:: Available records
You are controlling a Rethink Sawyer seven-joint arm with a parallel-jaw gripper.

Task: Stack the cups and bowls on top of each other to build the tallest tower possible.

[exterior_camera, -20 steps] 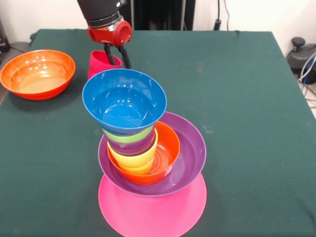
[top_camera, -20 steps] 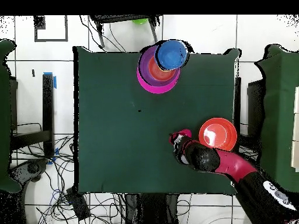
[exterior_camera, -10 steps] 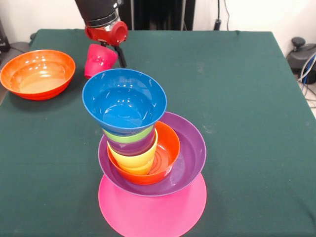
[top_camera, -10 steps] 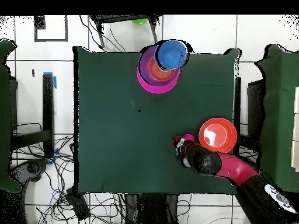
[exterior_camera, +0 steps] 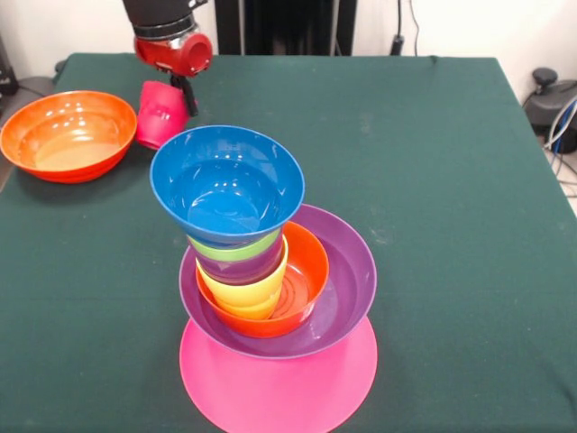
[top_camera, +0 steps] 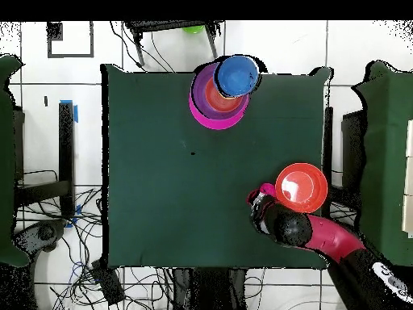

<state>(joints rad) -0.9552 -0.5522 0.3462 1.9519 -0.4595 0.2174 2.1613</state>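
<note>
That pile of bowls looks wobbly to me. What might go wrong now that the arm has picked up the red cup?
The blue bowl sits tilted and off-centre atop the tower, leaning past the cups beneath; setting anything on it may tip it. The gripper holds the red cup tilted by its rim, so it might slip. The cup also hangs close to the large orange bowl and may knock it.

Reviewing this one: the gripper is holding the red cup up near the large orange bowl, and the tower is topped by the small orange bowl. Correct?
Not quite. The tower is topped by the blue bowl, as the front view shows; the small orange bowl sits lower, inside the purple bowl. The gripper does hold the red cup near the large orange bowl.
</note>
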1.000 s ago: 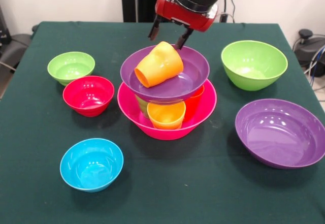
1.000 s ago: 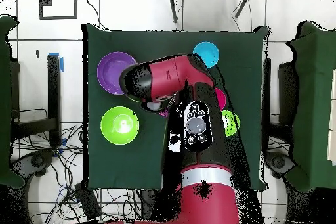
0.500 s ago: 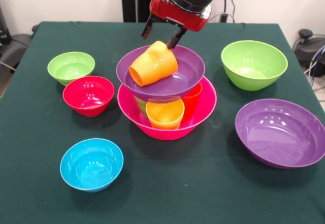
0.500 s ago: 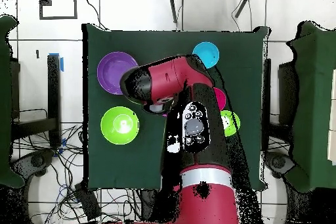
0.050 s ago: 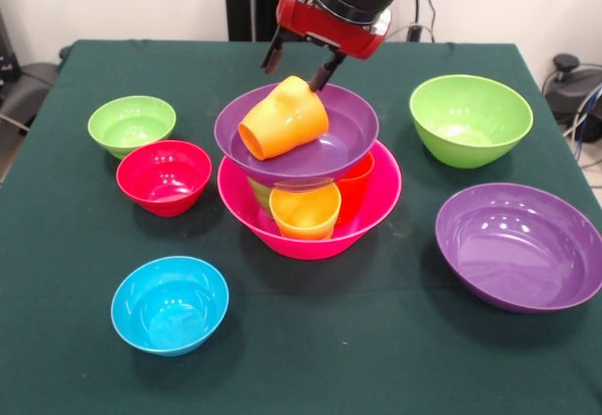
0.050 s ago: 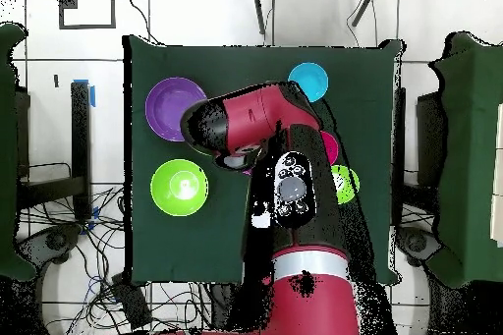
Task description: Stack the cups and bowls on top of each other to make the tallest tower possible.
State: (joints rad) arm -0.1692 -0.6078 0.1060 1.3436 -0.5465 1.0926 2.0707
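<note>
Since 1 second ago, the gripper is rising, fingers released, above the tower. The yellow-orange cup is lying tipped in the purple bowl. Regrasping should probably be righting it centrally before stacking further.

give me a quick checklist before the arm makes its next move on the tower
1. Gripper free of any cup: ok, open above the purple bowl's far rim, holding nothing.
2. Yellow-orange cup upright for stacking: not ok, it lies tipped on its side in the purple bowl.
3. Purple bowl level on the cups below: not ok, it looks slightly tilted.
4. Support cups seated in the hot-pink bowl: cannot tell, only the orange cup and red-orange cup show clearly.
5. Spare bowls clear of the tower: ok, the red bowl and second purple bowl sit apart on the table.
</note>
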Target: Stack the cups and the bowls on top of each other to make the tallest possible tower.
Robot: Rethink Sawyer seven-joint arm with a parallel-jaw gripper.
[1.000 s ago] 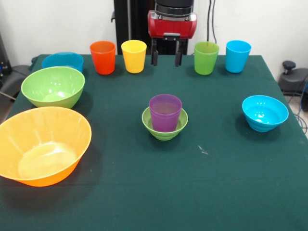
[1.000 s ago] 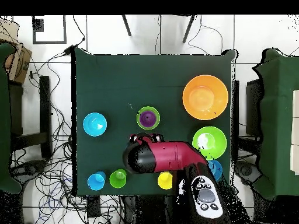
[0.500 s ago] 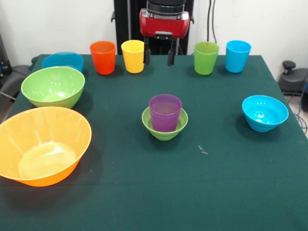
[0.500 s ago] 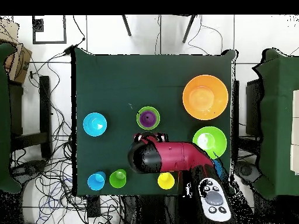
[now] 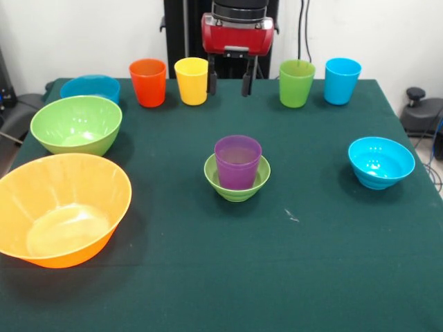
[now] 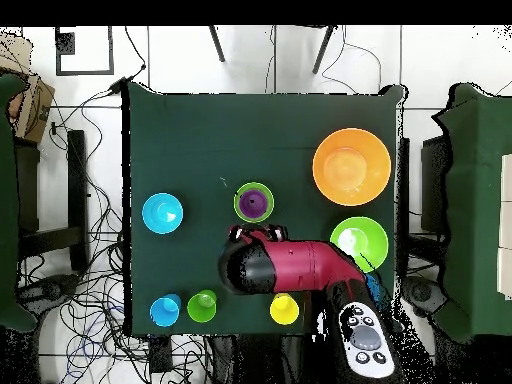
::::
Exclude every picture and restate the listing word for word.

Written response ::
You are controlling a Rethink Sawyer seven-joint arm with a parallel-jaw gripper.

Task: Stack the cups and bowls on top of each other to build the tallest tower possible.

[exterior_camera, -20 steps] 
[top_camera, -20 steps] 
[exterior_camera, -10 steps] 
[top_camera, -10 steps] 
[exterior_camera, +0 steps] 
[top_camera, +0 steps] 

<state>(joints rad) -0.9552 -0.5522 0.3462 1.9519 -0.4595 0.2174 2.1613</state>
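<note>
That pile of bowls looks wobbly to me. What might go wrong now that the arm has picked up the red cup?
The blue bowl sits tilted and off-centre atop the tower, leaning past the cups beneath; setting anything on it may tip it. The gripper holds the red cup tilted by its rim, so it might slip. The cup also hangs close to the large orange bowl and may knock it.

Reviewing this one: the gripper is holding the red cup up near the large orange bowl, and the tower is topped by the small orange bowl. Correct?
Not quite. The tower is topped by the blue bowl, as the front view shows; the small orange bowl sits lower, inside the purple bowl. The gripper does hold the red cup near the large orange bowl.
</note>
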1.000 s ago: 
1.000 s ago: 
0.500 s ago: 
0.500 s ago: 
0.050 s ago: 
0.050 s ago: 
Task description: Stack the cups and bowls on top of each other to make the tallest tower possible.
State: (joints rad) arm -0.1692 -0.6078 0.1060 1.3436 -0.5465 1.0926 2.0707
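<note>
Since 1 second ago, the gripper is rising, fingers released, above the tower. The yellow-orange cup is lying tipped in the purple bowl. Regrasping should probably be righting it centrally before stacking further.

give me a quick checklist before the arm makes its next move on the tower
1. Gripper free of any cup: ok, open above the purple bowl's far rim, holding nothing.
2. Yellow-orange cup upright for stacking: not ok, it lies tipped on its side in the purple bowl.
3. Purple bowl level on the cups below: not ok, it looks slightly tilted.
4. Support cups seated in the hot-pink bowl: cannot tell, only the orange cup and red-orange cup show clearly.
5. Spare bowls clear of the tower: ok, the red bowl and second purple bowl sit apart on the table.
</note>
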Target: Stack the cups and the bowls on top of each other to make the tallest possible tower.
Robot: Rethink Sawyer seven-joint arm with a parallel-jaw gripper.
[1.000 s ago] 
[1.000 s ago] 
[0.500 s ago] 
[0.500 s ago] 
[now] 
[now] 

With this, there is nothing more to the exercise.